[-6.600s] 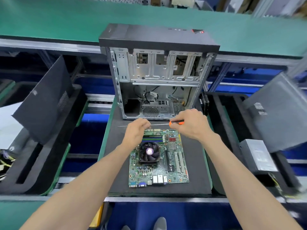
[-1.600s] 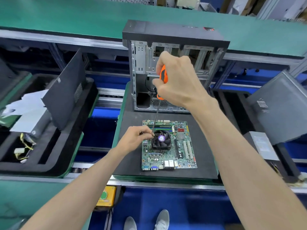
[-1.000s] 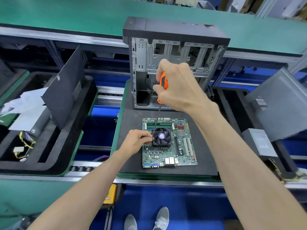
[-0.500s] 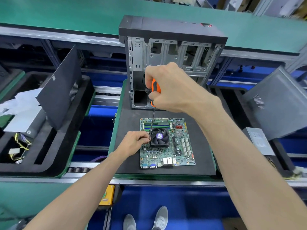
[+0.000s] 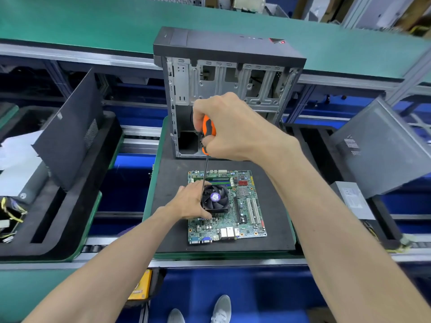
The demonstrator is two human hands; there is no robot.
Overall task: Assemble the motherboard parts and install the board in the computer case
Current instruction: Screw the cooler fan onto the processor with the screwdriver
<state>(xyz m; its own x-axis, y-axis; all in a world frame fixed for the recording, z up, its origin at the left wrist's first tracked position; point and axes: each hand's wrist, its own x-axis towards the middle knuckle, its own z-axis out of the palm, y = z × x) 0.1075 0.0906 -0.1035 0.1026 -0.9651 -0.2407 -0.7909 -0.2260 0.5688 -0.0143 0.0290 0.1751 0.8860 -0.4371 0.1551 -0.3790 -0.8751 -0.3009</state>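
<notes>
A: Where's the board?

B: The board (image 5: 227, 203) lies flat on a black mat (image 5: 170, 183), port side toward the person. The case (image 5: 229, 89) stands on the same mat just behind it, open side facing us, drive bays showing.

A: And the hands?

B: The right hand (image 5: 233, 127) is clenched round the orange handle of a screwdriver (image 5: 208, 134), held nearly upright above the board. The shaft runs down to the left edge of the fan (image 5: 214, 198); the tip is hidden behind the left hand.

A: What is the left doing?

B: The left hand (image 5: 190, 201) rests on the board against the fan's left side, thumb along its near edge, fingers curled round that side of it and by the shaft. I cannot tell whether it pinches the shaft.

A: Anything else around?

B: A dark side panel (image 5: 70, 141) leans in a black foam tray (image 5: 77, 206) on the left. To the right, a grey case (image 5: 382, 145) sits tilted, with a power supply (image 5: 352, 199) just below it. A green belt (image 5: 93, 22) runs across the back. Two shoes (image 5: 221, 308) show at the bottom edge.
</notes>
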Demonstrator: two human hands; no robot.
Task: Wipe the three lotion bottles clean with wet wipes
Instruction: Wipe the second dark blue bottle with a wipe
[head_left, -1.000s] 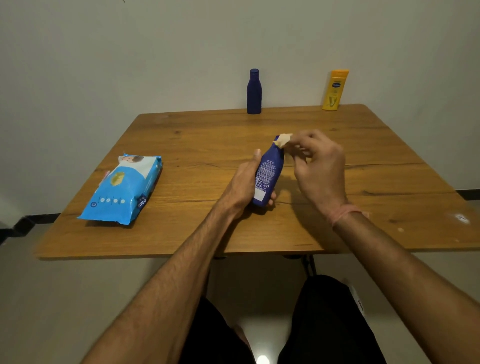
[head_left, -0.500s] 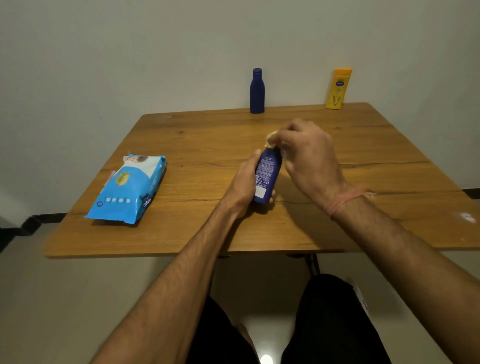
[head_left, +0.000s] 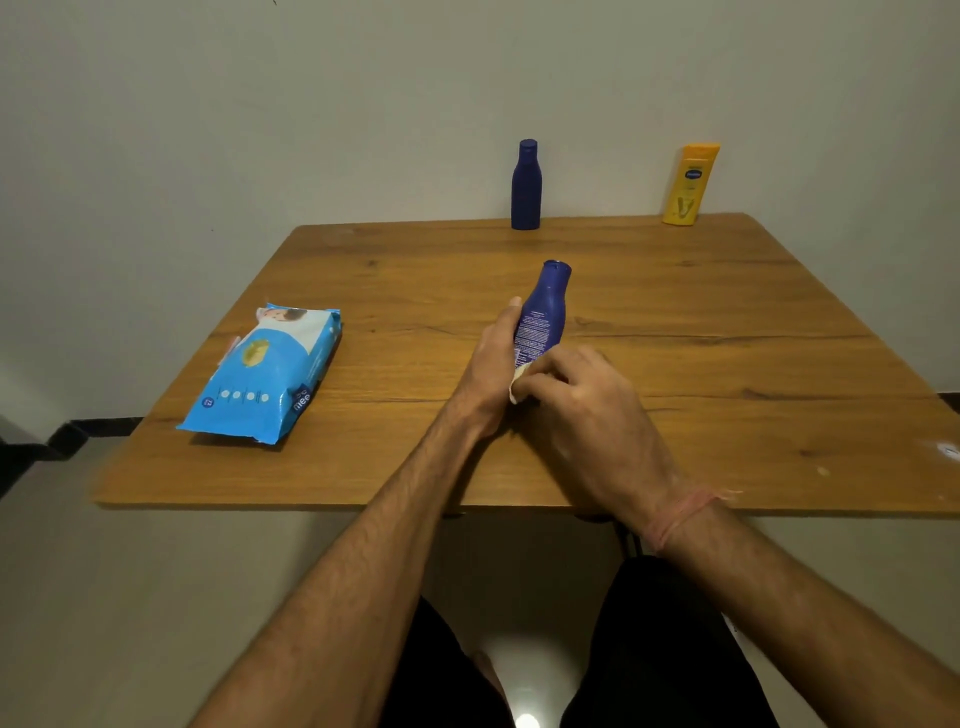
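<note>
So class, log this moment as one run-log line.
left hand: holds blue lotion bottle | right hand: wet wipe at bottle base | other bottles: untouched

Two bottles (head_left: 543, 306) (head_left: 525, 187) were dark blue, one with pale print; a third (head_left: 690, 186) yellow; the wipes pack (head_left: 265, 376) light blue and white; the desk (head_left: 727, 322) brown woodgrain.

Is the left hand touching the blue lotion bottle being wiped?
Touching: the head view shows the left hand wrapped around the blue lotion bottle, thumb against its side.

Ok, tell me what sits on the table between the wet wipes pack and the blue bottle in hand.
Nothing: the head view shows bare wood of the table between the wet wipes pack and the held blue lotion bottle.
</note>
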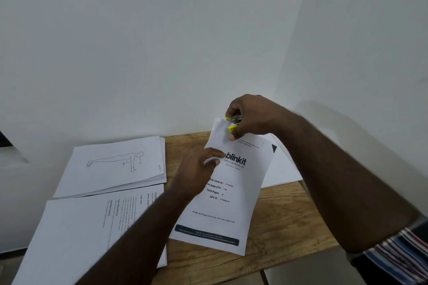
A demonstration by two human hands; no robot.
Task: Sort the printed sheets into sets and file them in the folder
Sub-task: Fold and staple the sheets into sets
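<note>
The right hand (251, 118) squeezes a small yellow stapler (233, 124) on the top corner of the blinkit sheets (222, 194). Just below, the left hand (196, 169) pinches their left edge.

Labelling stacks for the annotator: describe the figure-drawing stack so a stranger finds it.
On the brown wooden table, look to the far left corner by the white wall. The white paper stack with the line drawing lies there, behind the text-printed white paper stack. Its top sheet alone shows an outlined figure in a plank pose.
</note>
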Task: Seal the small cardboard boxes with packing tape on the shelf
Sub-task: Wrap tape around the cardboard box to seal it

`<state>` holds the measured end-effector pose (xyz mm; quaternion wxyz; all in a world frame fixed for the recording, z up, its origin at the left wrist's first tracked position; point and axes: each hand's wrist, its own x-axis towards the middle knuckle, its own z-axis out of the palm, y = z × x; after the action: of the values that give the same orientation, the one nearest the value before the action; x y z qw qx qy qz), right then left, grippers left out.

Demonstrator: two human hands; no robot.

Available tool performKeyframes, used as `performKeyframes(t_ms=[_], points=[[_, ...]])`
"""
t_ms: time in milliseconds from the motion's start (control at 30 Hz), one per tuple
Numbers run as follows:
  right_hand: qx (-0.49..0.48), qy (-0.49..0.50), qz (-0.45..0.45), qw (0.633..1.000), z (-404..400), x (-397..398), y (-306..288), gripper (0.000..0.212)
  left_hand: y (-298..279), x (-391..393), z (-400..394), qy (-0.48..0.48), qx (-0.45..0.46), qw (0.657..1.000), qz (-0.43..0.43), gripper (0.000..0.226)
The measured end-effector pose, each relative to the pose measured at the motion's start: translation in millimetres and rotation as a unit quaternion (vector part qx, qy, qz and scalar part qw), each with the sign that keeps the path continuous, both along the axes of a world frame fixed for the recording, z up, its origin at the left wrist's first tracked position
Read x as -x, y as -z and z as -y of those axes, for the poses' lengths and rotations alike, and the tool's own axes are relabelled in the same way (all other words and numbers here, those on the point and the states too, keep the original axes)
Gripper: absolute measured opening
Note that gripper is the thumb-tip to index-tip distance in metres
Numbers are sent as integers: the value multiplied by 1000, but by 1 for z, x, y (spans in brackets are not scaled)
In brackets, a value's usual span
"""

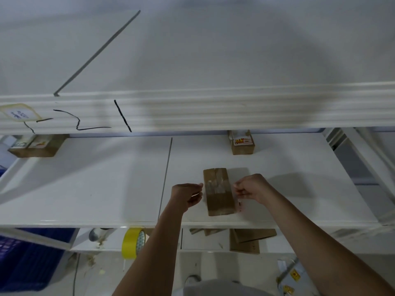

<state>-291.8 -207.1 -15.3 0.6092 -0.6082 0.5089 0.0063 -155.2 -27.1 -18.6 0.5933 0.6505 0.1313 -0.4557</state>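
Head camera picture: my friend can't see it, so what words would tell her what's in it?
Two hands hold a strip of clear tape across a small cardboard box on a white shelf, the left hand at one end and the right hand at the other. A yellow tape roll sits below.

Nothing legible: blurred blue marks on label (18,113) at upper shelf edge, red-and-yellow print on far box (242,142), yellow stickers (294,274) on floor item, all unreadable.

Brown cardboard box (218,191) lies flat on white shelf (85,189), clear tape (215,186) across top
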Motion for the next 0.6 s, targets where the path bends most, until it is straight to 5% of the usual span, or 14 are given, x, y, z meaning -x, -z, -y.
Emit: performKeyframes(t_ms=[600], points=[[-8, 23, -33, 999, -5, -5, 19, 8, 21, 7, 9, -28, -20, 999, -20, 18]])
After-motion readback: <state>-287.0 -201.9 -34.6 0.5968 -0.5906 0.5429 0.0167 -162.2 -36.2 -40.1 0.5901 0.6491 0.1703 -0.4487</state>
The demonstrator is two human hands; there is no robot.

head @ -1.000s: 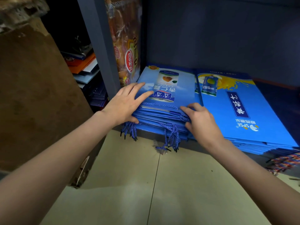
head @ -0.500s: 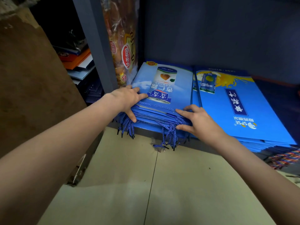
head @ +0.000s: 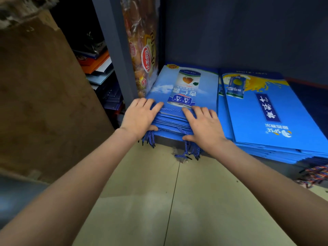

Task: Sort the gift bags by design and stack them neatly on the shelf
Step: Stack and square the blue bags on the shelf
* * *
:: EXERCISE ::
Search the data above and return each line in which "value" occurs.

:: SOLUTION BELOW ::
`<state>` holds the measured end-effector pose (xyz mm; quaternion wxyz; all in a world frame fixed for the recording, z up, its origin at the left wrist's first tracked position; point and axes: each hand's wrist, its own x-axis towards the middle knuckle, its own z-axis out of the palm, y = z × x; after the action: of the values that give the same orientation, the one nearest the value before the action; x y z qw qx qy qz), right then left, grippers left out.
Numbers are sent as integers: the value multiplied by 1000, but by 1 for z, x, y (spans in brackets are not scaled)
In brackets, a value's usual span

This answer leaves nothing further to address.